A great feeling of support and jubilation was evident at the launch of Summertime, Marlborough resident Vanessa Lafaye’s first published novel.
As if in homage to the novel set in a steamy Florida summer, the temperature on Friday 23 January pulled itself up from freezing and headed towards a warmer, rainy night as the 1930s-dressed guests gathered for the celebration at Marlborough town hall.
As a veteran of many a launch, books and otherwise, it was probably the friendliest I’ve ever been too.
The guest list wasn’t led by eminent but faceless critics (who may or may not show) and a rent-a-launch mob but a town hall full of local well-wishers, friends and family – and a medical team.
“I’m so glad to be here,” said Vanessa. “The last nine months have been so hard.”
For most novelists that would have meant writing and revising a novel, securing a publishing deal then promoting it.
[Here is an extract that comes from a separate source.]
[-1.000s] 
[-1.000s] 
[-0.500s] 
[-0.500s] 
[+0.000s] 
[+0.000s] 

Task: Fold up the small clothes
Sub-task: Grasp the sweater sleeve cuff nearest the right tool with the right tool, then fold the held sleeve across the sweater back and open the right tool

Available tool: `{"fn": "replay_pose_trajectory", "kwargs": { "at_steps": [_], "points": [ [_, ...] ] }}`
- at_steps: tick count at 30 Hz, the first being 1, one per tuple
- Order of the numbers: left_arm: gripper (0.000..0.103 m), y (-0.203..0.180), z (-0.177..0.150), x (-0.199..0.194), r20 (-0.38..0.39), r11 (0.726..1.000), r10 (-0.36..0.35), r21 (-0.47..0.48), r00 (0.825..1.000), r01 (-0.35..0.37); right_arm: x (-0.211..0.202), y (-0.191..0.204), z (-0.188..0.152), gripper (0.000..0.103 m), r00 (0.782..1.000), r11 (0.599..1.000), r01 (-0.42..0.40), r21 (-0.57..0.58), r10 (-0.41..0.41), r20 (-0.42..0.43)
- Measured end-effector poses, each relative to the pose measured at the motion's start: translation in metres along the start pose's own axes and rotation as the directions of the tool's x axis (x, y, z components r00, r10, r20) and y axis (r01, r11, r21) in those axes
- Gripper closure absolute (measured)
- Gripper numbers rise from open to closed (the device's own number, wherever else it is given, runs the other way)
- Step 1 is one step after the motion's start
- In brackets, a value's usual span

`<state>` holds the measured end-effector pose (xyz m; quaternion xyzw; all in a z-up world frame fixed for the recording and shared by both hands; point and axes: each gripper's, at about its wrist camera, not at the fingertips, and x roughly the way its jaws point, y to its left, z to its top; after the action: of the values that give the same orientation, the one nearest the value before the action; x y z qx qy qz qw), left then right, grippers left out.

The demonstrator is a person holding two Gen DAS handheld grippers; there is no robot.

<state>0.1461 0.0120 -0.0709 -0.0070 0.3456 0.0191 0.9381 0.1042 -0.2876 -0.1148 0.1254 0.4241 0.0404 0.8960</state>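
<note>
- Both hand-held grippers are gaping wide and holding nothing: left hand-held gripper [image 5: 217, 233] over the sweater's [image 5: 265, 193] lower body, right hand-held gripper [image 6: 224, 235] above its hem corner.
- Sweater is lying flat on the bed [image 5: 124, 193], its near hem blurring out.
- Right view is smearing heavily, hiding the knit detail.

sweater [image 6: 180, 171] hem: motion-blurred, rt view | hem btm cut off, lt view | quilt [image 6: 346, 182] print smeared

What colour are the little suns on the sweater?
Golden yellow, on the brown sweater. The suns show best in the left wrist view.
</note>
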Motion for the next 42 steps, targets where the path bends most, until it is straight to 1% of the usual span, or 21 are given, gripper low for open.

But for Vanessa it also meant fighting cancer. “The medical team saved my life. It was really important to have them here tonight.”
Also on the guest list were Mother’s Jam, Marlborough Community Choir and Marlborough Big Band, who all performed. Marlborough High Street retailers, White Horse Bookshop, were on hand to sell Summertime hardbacks.
“This book is the best thing I’ve ever done in my life except marry James and start Marlborough Community Choir,” said Vanessa to much cheering. “I wanted to get you all here tonight just to say a big thank you.”
The novel is a fictionalised account of the devastating but now largely forgotten 1935 Labour Day hurricane which hit the Florida coastline. As well as flattening a town, it also killed hundreds of WW1 veterans living out in appalling and vulnerable conditions whilst working on a government construction project. In Summertime the turbulent weather is mirrored by the tension between men and women, black and white, locals and veterans.
Vanessa grew up in Florida but has lived in the UK for over twenty years, however it wasn’t until she moved away from the US that she happened to stumble upon the story of the Labour Day storm. “I felt compelled to dramatise it and make it my mission to make more people aware of what happened to these people…there are so many resonances with events today and things going on with society now.”
Vanessa secured a deal with Orion Books for a ‘good five figure sum,’ said the major publishing house.
Summertime is available at White Horse Bookshop (and other major outlets) and is out now. The paperback goes on sale this July.